* Activity *
Once the line containing "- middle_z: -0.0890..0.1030" is found in the records below, return it and each following line exactly, up to and including the line containing "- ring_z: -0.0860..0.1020", and nothing else.

START Source records

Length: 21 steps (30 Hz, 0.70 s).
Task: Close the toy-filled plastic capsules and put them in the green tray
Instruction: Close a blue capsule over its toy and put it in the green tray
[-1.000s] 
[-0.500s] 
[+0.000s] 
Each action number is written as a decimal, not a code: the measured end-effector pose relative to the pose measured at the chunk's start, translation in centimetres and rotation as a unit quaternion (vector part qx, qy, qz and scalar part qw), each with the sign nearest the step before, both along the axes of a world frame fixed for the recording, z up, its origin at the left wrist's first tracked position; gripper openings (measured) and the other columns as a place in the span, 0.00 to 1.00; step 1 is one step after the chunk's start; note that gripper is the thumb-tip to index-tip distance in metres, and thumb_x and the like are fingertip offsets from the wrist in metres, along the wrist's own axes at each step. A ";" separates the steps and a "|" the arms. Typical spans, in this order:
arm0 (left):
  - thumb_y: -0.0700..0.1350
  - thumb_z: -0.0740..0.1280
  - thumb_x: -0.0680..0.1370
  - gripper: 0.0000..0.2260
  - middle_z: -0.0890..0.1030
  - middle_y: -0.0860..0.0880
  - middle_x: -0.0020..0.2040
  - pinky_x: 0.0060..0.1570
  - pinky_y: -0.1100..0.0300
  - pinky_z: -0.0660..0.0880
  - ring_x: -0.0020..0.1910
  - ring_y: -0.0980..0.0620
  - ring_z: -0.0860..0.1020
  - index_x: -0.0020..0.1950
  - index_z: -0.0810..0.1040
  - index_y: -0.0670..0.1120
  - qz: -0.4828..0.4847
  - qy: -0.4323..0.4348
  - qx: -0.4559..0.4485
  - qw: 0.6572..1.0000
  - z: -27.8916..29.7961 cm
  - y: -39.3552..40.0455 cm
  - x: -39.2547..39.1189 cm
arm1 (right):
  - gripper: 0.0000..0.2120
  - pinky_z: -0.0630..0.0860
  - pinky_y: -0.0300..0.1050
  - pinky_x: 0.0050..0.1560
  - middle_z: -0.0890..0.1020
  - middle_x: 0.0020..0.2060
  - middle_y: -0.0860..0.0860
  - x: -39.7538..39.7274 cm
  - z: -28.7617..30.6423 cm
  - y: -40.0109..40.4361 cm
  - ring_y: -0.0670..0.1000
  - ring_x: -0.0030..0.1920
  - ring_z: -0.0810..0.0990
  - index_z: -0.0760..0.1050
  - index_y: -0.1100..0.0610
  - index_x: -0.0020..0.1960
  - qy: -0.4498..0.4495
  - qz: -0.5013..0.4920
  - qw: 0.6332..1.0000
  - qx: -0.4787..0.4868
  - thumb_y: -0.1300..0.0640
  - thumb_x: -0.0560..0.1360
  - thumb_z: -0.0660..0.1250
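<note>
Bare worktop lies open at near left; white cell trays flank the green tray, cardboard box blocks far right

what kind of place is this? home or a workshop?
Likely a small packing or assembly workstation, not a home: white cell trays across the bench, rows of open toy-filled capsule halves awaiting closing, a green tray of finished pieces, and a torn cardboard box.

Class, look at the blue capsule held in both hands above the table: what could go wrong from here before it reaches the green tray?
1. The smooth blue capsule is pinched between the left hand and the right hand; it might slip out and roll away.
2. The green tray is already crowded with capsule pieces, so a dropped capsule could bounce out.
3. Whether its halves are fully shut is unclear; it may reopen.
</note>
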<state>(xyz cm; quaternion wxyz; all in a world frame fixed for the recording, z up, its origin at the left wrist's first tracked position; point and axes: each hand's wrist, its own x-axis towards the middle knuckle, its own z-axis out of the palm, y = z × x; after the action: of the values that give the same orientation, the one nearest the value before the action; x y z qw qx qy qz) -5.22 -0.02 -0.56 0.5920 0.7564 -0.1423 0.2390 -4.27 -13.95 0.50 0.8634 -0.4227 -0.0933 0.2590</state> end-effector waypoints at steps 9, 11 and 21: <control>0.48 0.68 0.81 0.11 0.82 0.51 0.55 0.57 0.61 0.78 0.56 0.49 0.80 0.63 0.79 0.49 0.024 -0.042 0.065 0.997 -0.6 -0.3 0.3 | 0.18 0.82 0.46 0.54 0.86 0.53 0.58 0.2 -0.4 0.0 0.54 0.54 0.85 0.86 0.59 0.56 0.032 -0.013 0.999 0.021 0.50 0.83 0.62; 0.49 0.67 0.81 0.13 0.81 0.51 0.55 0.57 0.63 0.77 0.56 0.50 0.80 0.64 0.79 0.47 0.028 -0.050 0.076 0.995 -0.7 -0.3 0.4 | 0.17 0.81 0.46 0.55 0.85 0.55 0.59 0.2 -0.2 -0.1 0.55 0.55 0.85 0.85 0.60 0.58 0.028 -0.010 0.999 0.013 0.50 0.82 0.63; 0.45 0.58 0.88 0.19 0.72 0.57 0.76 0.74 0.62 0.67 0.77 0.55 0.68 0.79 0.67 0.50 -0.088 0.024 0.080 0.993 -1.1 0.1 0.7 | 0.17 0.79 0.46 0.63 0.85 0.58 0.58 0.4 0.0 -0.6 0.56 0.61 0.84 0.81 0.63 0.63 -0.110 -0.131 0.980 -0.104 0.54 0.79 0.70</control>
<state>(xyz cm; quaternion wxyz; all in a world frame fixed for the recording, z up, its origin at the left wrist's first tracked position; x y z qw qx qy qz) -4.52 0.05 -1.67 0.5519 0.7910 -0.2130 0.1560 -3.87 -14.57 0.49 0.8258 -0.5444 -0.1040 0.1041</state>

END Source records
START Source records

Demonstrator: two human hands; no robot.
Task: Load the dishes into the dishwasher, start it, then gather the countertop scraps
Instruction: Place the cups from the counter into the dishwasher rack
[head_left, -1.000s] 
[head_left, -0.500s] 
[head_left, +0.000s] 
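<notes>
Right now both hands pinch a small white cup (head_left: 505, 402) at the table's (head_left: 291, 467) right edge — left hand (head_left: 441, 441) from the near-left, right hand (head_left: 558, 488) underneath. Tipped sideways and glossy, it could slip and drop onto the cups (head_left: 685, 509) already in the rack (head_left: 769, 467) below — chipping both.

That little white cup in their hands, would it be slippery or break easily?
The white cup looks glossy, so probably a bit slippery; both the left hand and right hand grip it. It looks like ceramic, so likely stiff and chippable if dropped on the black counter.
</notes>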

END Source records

* Task output *
  - middle_z: -0.0890..0.1030
  - middle_y: -0.0860..0.0880
  - middle_x: -0.0020..0.2040
  - pinky_x: 0.0060..0.1570
  - pinky_y: -0.1100..0.0300
  - pinky_z: -0.0660..0.0880
  - ring_x: -0.0020..0.1910
  - ring_y: -0.0980..0.0620
  - ring_z: -0.0860..0.1020

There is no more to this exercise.